Somewhere below is a line with "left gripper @" and, later, a line with "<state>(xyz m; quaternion"; repeat those two lines and all the lines between them, exactly as they are.
--- START ---
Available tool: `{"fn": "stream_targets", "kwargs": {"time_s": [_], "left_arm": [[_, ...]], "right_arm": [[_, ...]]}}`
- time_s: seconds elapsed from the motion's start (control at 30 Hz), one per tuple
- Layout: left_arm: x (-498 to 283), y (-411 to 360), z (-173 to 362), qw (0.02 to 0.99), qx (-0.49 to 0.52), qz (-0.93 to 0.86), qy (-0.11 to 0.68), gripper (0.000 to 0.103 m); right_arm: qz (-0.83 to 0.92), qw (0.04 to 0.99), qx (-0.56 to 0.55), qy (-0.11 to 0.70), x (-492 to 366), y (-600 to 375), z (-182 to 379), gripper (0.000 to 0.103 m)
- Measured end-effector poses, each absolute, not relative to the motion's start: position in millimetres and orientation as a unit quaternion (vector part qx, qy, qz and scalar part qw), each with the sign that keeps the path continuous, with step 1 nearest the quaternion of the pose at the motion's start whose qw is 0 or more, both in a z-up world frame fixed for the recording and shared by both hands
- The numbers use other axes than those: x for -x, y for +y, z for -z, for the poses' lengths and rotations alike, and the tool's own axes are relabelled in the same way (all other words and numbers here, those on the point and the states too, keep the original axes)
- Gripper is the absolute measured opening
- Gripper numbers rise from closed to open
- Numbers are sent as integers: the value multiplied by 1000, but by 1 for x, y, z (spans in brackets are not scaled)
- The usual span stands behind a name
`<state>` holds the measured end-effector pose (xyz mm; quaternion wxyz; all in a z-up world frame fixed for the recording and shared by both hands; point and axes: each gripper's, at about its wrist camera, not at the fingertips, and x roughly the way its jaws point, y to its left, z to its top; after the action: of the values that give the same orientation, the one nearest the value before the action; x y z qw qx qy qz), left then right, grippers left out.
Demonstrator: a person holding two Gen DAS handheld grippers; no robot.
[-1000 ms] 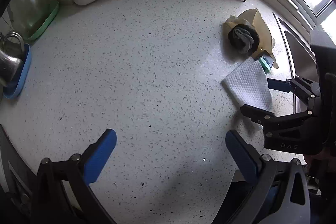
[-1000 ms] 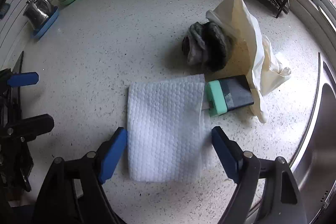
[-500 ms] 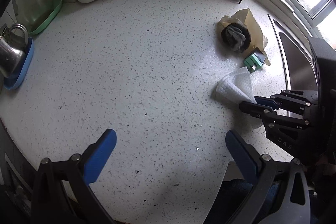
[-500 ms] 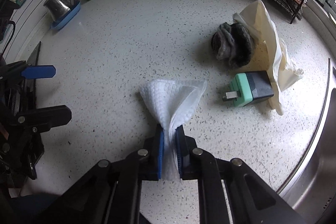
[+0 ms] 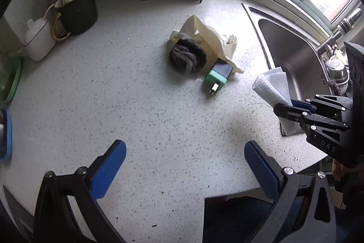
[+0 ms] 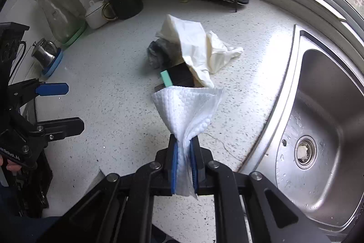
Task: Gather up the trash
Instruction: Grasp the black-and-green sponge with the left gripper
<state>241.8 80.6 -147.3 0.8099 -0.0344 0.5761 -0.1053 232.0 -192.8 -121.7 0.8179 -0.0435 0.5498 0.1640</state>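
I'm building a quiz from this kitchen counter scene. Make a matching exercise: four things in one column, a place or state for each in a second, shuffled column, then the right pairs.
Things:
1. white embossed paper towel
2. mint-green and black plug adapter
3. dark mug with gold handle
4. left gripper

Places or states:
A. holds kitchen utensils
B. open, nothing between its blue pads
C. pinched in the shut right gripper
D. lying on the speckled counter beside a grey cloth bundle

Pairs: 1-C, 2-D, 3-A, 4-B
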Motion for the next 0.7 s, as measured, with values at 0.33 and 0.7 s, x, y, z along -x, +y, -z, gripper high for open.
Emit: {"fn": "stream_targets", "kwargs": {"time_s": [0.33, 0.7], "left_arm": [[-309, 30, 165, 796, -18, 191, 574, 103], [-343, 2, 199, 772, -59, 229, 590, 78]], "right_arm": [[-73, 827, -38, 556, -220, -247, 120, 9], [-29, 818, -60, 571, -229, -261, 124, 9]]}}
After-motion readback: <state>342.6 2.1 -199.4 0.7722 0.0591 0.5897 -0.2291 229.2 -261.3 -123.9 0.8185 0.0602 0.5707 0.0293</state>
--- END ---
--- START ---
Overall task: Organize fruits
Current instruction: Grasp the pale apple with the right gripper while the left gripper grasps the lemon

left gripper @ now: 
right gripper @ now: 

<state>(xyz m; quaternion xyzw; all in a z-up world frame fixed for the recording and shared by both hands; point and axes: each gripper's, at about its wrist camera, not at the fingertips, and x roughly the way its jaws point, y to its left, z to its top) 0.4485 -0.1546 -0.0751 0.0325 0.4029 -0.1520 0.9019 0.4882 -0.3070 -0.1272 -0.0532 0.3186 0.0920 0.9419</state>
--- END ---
#### Result:
left gripper @ now: 
right gripper @ now: 

<state>(xyz m; quaternion xyzw; all in a z-up world frame fixed for the recording and shared by both hands; point and axes: each gripper's, at about its wrist camera, not at the fingertips, and x roughly the way its jaws point, y to its left, z to its top) 0.4485 -0.1546 -0.0751 0.0325 0.4029 -0.1520 0.9019 0.4882 -0.3070 -0.1272 -0.0532 0.3186 0.0920 0.9419</state>

No more output will be given for this exercise.